Adult male G. lateralis were collected in the Dominican Republic, shipped to Colorado State University, and maintained as described14. Molting was induced by eyestalk ablation (ESA)2. Rapamycin (an inhibitor of mTOR; Selleck Chemicals, Houston, TX, USA), as well as control DMSO carrier injections were conducted immediately following eyestalk ablation as previously described14. Twenty-seven animals were designated controls and injected with 0.3 µl/g body weight of DMSO carrier (DA, DC, DG). Another set of 27 animals was injected with a similar volume of DMSO carrier at a rapamycin concentration of 10 mM (RA, RC, RG). Y organs (YOs) were collected on days 1, 3 and 7 for both injection control and experimental sets. Nine control intermolt animals were not subjected to ESA and did not undergo an injection protocol. YOs were dissected from the branchial chamber side of the anterior branchiostegite region of the cephalothorax1, then stored in 300 μl RNAlater (Life Technologies, Grand Island, NY, USA) at −80 °C until processing. Hemolymph ecdysteroid titers at the time of dissection were quantified using a competitive enzyme-linked immunosorbent assay (ELISA)75,76. YOs were transported to the University of Oklahoma in 4 °C storage boxes and then stored at −20 °C until mRNA isolation.

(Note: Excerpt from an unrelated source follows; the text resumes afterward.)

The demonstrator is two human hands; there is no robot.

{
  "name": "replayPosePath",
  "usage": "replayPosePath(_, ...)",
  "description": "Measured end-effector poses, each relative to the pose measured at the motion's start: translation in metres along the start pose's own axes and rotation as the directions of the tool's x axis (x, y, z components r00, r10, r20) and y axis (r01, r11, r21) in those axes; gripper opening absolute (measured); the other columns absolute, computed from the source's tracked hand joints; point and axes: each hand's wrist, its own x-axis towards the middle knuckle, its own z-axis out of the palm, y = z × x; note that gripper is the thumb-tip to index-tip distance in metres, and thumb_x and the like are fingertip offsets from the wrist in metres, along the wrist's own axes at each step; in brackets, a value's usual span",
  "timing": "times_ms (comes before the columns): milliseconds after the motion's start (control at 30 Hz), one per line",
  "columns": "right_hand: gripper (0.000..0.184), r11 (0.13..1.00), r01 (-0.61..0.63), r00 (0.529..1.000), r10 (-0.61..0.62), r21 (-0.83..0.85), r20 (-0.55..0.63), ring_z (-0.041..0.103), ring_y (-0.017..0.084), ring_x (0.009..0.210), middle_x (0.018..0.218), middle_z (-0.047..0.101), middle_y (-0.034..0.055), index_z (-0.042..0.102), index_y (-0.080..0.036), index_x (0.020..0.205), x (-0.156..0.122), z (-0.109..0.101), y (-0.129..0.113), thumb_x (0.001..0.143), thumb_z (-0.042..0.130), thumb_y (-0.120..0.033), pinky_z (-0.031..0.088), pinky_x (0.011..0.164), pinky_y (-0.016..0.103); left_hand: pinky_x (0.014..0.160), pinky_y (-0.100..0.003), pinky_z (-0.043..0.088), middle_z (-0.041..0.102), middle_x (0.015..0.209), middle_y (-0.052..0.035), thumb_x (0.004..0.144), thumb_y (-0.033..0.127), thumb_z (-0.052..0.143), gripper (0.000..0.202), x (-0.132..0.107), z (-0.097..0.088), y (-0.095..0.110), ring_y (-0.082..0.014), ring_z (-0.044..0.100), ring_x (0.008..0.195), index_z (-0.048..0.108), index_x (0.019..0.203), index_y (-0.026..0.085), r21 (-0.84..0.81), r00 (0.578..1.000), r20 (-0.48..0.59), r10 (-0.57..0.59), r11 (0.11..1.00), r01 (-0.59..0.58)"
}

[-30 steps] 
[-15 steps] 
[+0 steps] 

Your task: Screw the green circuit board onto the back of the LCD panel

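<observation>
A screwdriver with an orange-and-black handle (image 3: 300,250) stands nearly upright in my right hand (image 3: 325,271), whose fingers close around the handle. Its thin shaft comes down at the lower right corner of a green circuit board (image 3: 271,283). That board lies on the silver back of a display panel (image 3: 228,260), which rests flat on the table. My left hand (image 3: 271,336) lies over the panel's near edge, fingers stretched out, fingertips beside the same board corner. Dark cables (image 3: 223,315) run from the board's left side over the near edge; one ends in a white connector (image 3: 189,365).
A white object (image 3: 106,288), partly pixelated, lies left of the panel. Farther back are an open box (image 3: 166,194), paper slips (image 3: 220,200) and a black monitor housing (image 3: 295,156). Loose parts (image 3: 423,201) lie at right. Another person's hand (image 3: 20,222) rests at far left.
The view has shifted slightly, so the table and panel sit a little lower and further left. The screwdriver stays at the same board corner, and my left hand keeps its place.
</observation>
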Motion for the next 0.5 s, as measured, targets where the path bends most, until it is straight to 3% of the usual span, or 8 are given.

mRNA isolation, library preparation, and sequencing

Total RNA was isolated using RNeasy™ Mini Kits (Qiagen, Valencia, CA, USA) following the manufacturer’s protocol. RNA was quantified using Qubit Fluorometric Quantitation (Thermo Fisher Scientific, USA). Thermo-Fisher ERCC ExFold RNA Spike-in Control Mix 1 and Mix 2, which mimic 92 natural eukaryotic mRNAs and aid in transcript quantification normalization, were added according to the manufacturer’s protocol. mRNA purification and cDNA synthesis was carried out with a TruSeq™ Stranded mRNA Library Prep Kit (Illumina). Twenty-one cDNA libraries were generated; with the following naming convention: IN: Intact animal YO (intermolt); DMSO injected; DA = DMSO injected YO on day 1, DC = DMSO injected YO on day 3, DG = DMSO injected YO on day 7; Rapamycin injected: RA = Rapamycin injected YO on day 1, RC = Rapamycin injected YO on day 3, RG = Rapamycin injected YO on day 7. Three biological replicates for each experiment were performed (e.g. represented as DA1–3, respectively). Each library was derived from mRNA from six YOs pooled from three animals. Paired-end sequencing of the cDNA libraries using an Illumina HiSeq™ 3000 instrument was performed at the Oklahoma Medical Research Foundation. All samples were run in 7 sequencing lanes with 21 adaptor tags.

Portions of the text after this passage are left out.